*WORK TO BE COMPLETED:* Please copy, exactly as they appear below, the lines from the one containing "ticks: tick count" through the one containing "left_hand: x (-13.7".
Start of EXTRACTED INFORMATION
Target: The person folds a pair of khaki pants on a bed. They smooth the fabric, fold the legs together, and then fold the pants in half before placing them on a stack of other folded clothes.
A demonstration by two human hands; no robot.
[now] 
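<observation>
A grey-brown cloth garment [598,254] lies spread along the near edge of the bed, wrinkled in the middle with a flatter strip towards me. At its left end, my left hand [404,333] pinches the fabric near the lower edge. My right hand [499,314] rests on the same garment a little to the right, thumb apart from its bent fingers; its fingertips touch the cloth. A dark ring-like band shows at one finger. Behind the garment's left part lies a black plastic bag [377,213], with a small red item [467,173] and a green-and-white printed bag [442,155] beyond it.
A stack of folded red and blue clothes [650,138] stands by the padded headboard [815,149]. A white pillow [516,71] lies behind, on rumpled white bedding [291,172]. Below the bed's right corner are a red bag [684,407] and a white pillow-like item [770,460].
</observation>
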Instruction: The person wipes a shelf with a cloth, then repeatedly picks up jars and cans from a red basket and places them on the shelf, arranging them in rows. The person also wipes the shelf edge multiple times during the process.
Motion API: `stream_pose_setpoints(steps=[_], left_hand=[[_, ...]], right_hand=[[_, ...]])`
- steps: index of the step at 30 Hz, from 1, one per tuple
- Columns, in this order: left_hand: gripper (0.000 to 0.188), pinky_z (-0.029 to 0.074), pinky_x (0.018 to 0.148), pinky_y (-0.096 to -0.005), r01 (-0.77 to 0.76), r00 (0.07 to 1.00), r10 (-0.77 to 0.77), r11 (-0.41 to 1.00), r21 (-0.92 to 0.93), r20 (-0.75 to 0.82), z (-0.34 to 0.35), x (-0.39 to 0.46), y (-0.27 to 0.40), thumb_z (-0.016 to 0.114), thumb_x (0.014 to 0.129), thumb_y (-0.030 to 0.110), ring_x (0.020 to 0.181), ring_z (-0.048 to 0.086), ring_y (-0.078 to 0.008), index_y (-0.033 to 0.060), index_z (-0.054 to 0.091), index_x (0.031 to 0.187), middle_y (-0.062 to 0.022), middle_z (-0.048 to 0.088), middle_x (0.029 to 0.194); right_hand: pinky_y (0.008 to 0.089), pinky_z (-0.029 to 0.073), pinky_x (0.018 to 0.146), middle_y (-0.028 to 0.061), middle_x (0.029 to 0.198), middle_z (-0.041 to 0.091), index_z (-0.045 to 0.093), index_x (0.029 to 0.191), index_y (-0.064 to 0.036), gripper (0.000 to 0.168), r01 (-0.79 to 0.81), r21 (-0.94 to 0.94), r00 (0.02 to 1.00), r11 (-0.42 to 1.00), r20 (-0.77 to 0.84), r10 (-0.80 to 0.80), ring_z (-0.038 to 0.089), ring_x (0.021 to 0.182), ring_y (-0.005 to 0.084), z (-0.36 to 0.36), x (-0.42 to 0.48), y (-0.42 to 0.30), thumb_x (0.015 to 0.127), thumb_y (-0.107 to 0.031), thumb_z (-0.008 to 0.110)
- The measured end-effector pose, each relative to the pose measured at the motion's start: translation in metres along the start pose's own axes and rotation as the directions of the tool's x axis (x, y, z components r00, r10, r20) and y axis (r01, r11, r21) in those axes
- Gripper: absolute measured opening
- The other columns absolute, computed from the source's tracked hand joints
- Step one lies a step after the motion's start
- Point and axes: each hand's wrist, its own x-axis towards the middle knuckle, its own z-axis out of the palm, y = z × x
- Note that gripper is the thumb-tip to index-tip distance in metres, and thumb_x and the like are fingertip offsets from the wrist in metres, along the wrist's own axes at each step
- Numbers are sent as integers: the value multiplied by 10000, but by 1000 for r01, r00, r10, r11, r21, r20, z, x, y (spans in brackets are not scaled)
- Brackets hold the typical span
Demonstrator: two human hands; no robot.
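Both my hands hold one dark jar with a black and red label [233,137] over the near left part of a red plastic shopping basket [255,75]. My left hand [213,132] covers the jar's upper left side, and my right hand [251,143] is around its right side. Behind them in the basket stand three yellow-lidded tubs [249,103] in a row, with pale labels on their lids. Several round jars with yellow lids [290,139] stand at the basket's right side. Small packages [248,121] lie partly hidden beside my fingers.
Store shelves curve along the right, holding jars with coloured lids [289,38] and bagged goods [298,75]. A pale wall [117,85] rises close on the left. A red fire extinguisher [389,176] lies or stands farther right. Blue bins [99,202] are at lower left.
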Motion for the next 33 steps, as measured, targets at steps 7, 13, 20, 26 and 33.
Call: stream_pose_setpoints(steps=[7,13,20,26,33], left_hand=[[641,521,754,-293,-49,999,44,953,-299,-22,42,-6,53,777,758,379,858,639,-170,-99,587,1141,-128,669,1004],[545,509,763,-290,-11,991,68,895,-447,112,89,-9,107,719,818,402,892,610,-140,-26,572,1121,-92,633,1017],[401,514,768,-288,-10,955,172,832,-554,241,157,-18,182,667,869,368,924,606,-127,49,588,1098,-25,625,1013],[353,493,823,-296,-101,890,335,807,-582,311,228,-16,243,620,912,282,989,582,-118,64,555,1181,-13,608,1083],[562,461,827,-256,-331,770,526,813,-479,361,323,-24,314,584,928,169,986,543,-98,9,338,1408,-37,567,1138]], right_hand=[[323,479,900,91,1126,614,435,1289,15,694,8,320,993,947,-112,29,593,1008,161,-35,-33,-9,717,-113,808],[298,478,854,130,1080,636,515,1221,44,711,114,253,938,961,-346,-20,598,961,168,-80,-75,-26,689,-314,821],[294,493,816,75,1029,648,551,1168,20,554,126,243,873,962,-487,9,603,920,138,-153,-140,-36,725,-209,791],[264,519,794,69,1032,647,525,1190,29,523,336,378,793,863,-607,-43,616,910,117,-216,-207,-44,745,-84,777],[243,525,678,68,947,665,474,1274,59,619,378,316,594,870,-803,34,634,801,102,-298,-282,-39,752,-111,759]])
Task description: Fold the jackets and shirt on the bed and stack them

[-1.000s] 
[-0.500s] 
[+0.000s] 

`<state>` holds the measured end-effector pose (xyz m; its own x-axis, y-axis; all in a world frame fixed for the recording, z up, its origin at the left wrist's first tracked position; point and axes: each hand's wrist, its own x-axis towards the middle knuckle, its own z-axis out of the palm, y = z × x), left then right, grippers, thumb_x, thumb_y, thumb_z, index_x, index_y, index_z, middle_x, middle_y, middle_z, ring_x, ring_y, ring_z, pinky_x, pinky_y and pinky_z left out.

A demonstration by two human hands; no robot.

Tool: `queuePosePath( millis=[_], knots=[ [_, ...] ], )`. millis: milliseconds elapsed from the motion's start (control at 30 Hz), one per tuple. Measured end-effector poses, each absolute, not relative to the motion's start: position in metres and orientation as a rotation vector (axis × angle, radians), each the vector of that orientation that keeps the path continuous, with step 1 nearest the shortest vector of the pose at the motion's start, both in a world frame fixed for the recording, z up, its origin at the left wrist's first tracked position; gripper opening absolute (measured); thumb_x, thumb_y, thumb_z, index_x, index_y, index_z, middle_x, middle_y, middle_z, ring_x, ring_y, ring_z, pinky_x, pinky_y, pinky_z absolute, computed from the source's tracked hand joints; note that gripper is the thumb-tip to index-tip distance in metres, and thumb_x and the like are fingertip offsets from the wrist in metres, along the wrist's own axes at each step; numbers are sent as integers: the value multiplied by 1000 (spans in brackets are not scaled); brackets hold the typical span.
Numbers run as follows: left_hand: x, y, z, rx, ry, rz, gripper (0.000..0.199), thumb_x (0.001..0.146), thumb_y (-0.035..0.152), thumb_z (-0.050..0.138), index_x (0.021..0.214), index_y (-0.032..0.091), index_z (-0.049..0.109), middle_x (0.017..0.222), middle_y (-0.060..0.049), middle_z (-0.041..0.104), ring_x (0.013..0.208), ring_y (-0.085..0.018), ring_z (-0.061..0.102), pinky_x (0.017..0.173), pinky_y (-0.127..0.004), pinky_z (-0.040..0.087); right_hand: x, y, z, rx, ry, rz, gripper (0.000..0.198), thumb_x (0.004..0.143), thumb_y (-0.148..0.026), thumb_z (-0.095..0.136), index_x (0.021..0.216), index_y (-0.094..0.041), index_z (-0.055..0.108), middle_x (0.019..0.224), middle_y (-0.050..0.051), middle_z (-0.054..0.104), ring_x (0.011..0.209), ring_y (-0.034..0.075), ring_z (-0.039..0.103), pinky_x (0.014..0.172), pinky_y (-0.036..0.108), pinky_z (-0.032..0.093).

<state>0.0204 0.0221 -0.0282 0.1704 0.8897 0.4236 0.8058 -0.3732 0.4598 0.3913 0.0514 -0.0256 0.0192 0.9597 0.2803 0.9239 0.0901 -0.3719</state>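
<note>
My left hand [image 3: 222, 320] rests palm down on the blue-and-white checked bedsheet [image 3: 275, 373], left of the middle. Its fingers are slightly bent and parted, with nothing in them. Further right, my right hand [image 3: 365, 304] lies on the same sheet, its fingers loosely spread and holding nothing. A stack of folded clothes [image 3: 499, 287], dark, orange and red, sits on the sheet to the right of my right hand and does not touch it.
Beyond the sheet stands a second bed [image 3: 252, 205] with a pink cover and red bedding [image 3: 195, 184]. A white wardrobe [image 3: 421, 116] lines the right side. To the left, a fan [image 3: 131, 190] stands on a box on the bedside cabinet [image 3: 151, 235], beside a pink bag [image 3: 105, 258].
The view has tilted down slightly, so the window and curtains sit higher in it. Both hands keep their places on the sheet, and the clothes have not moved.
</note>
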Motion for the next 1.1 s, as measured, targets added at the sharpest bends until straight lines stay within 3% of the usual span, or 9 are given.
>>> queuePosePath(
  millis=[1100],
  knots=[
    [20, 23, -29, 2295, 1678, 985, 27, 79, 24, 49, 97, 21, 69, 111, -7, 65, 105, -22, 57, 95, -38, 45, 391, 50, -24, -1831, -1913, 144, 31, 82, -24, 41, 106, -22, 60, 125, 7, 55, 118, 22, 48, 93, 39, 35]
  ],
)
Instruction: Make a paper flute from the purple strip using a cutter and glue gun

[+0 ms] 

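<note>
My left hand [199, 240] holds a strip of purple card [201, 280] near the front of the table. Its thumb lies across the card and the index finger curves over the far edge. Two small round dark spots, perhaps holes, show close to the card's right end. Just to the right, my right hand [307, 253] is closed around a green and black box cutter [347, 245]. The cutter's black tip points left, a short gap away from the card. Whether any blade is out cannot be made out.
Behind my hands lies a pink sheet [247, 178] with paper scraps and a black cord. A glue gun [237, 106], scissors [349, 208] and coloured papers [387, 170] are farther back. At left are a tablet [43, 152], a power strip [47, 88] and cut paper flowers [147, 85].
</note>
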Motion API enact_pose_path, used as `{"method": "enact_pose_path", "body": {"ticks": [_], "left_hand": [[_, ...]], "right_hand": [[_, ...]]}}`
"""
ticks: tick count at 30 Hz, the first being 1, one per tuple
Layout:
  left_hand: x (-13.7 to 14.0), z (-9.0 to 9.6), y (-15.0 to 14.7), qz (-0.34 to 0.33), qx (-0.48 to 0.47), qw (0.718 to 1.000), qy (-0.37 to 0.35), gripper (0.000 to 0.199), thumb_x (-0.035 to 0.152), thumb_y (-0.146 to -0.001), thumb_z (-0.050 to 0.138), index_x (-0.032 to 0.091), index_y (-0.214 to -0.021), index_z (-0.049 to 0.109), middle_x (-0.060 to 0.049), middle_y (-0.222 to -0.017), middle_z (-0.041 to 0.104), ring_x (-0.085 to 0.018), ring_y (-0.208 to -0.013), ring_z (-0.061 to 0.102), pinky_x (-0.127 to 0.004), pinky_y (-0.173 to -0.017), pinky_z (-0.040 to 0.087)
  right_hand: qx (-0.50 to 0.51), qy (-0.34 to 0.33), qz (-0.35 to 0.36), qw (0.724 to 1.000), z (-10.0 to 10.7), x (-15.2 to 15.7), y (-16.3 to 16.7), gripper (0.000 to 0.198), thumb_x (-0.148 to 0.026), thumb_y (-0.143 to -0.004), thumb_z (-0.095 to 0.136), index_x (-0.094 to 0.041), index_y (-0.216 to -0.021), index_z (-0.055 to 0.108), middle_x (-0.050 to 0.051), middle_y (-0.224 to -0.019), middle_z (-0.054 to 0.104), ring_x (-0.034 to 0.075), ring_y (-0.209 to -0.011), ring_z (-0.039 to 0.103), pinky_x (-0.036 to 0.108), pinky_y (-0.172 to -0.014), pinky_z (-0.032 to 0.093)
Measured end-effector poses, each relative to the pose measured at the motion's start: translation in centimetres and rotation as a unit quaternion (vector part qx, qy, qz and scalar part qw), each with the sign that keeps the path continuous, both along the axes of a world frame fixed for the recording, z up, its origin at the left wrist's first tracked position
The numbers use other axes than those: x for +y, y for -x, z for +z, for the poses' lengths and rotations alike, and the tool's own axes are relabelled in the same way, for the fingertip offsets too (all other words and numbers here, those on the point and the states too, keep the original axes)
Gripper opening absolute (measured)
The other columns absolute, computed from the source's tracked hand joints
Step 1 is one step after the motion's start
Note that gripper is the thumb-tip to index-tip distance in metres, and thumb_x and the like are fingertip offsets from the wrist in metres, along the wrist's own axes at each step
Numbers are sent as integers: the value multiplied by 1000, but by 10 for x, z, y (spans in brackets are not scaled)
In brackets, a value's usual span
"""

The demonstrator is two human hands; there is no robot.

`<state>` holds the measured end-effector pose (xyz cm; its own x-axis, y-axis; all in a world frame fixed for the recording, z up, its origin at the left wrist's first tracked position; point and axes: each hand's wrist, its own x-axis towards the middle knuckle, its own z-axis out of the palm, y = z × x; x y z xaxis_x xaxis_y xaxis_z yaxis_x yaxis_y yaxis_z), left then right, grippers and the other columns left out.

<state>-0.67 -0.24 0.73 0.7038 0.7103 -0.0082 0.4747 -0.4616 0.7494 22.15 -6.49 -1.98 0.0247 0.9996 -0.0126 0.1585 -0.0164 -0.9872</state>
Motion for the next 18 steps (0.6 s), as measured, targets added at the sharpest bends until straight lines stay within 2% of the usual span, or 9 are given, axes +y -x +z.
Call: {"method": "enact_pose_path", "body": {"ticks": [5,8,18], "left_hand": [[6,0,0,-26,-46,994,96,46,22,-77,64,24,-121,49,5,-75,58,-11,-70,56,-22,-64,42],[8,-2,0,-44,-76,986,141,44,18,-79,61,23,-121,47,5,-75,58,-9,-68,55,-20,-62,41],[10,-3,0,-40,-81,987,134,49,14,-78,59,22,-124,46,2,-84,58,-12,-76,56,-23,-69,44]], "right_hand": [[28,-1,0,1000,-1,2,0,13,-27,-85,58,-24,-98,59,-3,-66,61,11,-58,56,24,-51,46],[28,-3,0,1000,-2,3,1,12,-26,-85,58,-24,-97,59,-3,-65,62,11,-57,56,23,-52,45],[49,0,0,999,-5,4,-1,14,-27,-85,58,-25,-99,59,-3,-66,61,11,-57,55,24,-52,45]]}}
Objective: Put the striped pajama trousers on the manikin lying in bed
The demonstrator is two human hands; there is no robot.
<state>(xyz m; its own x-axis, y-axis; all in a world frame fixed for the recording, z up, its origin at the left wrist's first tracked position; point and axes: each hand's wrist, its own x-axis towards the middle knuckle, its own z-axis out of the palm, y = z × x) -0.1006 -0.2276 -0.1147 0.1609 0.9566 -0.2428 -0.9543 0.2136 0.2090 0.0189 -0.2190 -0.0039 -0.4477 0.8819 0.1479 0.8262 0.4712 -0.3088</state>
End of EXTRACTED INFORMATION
*RESPONSE TO THE EXERCISE:*
ticks: tick count at 30 Hz, the first being 1, one per tuple
Layout:
  left_hand: x (-13.7 to 14.0), z (-9.0 to 9.6), y (-15.0 to 14.7), qz (-0.34 to 0.33), qx (-0.48 to 0.47), qw (0.718 to 1.000), qy (-0.37 to 0.35), gripper (0.000 to 0.199), thumb_x (-0.035 to 0.152), thumb_y (-0.146 to -0.001), thumb_z (-0.050 to 0.138), index_x (-0.032 to 0.091), index_y (-0.214 to -0.021), index_z (-0.049 to 0.109), middle_x (-0.060 to 0.049), middle_y (-0.222 to -0.017), middle_z (-0.041 to 0.104), ring_x (-0.085 to 0.018), ring_y (-0.208 to -0.013), ring_z (-0.061 to 0.102), pinky_x (-0.127 to 0.004), pinky_y (-0.173 to -0.017), pinky_z (-0.040 to 0.087)

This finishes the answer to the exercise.